Patsy has cheerleading practice on every fourth school day. She wants to be in the school play, but they have practice on every sixth school day. If both started on September 5th, what would be the first date that she has to choose between cheerleading and play practice? Explain.
no its on the 17
Steve, you missed where you have to add 5 to 12.
17 is the correct answer
How do you know that 17 is the answer Connexus shopkin?
LCM(4,6) = 12
so, on the 12th school day she will have to choose.
Not knowing which day of the week was Sept 5, it's hard to say the date of the 12th school day afterwards.
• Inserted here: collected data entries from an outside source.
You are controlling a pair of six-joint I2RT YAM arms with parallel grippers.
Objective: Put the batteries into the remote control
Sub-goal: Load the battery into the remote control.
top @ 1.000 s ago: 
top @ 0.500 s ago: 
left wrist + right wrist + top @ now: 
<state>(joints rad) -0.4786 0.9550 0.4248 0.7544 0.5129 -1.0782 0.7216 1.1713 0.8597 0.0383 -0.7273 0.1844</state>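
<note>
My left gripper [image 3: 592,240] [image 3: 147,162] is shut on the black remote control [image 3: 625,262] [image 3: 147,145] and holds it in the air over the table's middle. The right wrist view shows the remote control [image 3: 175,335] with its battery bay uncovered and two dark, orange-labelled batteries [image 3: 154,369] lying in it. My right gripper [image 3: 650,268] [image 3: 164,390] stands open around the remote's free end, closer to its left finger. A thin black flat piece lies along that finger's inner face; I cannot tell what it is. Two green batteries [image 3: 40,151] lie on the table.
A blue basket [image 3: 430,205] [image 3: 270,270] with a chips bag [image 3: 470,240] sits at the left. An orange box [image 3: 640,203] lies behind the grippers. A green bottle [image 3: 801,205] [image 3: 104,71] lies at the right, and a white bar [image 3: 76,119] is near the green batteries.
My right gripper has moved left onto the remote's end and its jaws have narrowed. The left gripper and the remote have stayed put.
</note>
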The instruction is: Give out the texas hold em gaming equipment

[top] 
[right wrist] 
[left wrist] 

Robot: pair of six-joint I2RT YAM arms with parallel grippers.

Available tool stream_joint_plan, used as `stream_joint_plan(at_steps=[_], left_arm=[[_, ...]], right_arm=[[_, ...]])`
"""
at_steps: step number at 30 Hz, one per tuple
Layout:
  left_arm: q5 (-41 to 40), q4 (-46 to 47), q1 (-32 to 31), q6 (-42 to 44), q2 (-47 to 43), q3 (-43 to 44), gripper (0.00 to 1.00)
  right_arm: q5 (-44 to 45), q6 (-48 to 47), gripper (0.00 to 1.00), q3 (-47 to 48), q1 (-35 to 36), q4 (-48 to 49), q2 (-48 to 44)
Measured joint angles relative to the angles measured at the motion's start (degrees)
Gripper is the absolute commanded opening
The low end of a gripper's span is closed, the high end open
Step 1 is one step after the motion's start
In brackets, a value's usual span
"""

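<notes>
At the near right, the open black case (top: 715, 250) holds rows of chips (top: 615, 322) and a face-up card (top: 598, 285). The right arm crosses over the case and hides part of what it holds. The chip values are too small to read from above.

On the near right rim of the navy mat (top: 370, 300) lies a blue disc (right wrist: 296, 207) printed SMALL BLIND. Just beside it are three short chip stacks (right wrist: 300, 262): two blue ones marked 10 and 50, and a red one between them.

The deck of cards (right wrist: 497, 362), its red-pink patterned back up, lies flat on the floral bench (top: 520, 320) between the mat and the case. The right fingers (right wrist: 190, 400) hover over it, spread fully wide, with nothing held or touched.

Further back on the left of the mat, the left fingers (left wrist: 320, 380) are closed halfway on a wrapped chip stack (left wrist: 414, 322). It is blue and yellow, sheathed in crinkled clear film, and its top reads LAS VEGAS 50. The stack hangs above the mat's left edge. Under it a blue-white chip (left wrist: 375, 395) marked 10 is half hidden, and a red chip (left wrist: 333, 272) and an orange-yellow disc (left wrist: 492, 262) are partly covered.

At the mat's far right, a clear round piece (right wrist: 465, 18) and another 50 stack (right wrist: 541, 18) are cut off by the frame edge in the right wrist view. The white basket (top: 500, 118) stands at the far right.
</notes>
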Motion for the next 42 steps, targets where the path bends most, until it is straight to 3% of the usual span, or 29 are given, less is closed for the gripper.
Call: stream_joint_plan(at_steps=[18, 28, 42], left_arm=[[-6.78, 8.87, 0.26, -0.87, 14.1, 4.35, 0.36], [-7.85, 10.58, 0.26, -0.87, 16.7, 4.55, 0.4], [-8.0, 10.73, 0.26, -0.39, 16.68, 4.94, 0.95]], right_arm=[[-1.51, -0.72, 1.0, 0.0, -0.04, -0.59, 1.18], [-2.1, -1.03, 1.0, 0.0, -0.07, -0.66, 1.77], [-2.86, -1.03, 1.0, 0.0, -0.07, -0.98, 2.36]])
Especially if Labor Day is in there somewhere!
that is correct
No, Labor Day is on the 4th
yes how?
To find the first date that Patsy has to choose between cheerleading and play practice, we need to find the first common multiple of 4 and 6.
First, let's determine the multiples of 4: 4, 8, 12, 16, 20, 24, 28, ...
Next, let's determine the multiples of 6: 6, 12, 18, 24, 30, 36, ...
We can see that the first common multiple of 4 and 6 is 12, which means Patsy will have to choose between cheerleading and play practice on the 12th school day.
To find the date, we need to count the number of school days from September 5th. Since September has 30 days, the 12th school day would fall on September 16th. Therefore, September 16th would be the first date that Patsy has to choose between cheerleading and play practice.